Refuse charges in Dublin are inevitable and a broad consensus on their introduction should be worked out within the next month, the city manager Mr John Fitzgerald has said.
Speaking after the City Council's refusal to pass a package of waste management proposals last Monday because it contained charges, Mr Fitzgerald was confident the charges would be approved at the council's next meeting in June.
The 15-year plan includes the introduction of wheelie-bins, an ambitious 60 per cent recycling target, thermal treatment of 25 per cent, with just 16 per cent being sent to landfill.
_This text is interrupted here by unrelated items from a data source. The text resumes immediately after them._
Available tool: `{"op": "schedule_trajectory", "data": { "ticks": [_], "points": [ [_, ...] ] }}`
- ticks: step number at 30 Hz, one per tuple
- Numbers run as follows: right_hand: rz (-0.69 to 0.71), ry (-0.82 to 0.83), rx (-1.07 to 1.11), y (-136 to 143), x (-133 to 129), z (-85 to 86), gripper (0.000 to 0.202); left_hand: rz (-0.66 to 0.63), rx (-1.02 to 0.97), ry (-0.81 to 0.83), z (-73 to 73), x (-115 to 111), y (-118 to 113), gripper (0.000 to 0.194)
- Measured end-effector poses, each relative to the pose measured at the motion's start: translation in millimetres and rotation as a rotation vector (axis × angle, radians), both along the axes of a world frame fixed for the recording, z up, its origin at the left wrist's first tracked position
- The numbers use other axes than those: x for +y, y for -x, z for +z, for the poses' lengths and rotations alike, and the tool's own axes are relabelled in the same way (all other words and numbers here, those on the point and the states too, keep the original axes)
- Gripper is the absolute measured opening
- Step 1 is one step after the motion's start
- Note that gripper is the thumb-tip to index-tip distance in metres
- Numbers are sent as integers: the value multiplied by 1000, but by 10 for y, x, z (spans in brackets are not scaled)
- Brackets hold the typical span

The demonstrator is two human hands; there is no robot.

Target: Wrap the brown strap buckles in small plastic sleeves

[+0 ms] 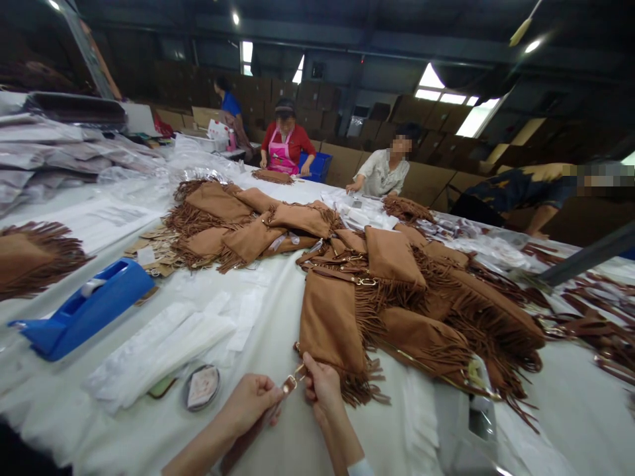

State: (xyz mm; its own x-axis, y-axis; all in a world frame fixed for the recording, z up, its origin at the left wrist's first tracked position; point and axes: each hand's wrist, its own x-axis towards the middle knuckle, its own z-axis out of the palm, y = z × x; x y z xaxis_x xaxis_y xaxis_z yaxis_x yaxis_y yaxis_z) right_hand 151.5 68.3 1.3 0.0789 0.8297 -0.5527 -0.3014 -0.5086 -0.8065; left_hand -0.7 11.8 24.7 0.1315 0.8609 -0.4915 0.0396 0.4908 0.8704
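Close to the table's front edge, my left hand (255, 402) is closed on a brown leather strap (248, 441) that runs down toward me. A gold metal clasp (290, 383) sits at the strap's end, between my two hands. My right hand (322, 387) pinches the gold hardware at the lower corner of a brown fringed bag (331, 318). That bag lies flat just beyond my fingers, its fringe toward the right. Whether the clasp is hooked to the bag's ring, I cannot tell.
Several more brown fringed bags (397, 254) are heaped beyond. At left stand a blue tape dispenser (89, 304), white paper strips (163, 350) and a small round tin (202, 388). A grey dispenser (466, 423) is at right. Several people work across the table, including one in a pink apron (282, 155).
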Motion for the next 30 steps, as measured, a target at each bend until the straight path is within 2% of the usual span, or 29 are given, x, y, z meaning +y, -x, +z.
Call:
{"op": "schedule_trajectory", "data": {
  "ticks": [7,12,15,19,25,28,30],
  "points": [
    [-4,-80,-62,-110,24,113,40,-53,103,-57,-23,81,-16,43],
    [-5,-85,-56,-149,88,185,39,-220,105,-13,-84,-26,108,32],
    [-7,-86,-53,-134,86,203,40,-271,228,-77,-87,-60,131,22],
    [-1,-121,-49,-94,27,241,39,-158,289,-129,-86,11,44,22],
    [-69,-139,-81,-60,-24,274,36,-83,117,-82,-69,158,-140,24],
    [-122,-130,-54,-77,8,264,36,-42,31,-88,-32,162,-156,23],
    [-135,-118,-9,-93,38,260,36,-65,39,-128,-5,143,-128,19]
  ]
}}
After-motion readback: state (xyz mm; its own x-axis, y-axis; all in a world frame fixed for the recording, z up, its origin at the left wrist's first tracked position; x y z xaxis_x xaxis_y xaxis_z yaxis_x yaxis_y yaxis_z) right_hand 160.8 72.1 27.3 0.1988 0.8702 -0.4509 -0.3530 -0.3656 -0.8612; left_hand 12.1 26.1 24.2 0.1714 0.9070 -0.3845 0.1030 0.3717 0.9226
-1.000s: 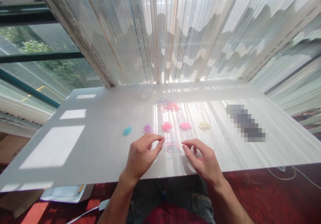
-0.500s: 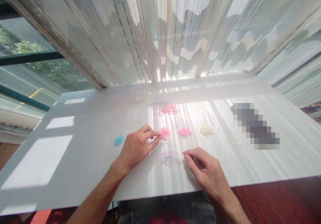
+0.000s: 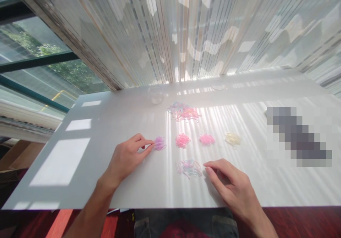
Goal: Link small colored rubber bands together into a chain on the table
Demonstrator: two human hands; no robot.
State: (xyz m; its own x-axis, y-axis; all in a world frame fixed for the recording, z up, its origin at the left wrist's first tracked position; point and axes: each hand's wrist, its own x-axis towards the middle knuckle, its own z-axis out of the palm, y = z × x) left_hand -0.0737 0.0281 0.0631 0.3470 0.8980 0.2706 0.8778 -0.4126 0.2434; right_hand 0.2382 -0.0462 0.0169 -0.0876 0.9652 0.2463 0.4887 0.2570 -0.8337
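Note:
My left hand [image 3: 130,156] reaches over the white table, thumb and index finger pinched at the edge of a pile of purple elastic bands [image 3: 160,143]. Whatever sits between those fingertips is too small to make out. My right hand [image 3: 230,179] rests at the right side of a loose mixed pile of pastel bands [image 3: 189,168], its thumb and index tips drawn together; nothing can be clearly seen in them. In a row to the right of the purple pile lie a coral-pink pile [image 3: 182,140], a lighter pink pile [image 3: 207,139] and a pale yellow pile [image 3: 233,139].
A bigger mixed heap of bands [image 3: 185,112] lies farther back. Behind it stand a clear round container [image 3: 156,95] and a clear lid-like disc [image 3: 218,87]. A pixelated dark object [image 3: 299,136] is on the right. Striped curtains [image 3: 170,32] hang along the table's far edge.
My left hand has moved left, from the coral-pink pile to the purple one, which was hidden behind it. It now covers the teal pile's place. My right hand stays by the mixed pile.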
While he admits the plan is ambitious - at present just 6 per cent of waste is recycled - Mr Fitzgerald says it could be in place in 20 months.
However, the start-up costs amount to about £15 million, and Mr Fitzgerald said he was "not going to commit the corporation to expenditure of that magnitude when everybody knows that there has to be a household charge, when everybody agreed the waste management plan - there is nothing in these proposals which was not in the waste management plan - and when everybody knows that the volume changes in waste reduction won't be achieved without a charge.
"We have no money for this, the Government is not going to give us the money, and to raise the money from commercial rates would require an increase of about 20 per cent in the commercial rate, which is just not possible." The corporation's plan was passed by the city council in November 1998, in tandem with the other local authorities in Co Dublin. Since last year's local elections city and county councillors have been jointly briefed twice, while the city councillors have been briefed four times.
"I don't care how many meetings we need to have to achieve a broad consensus to get this measure through, but we must do it" he said.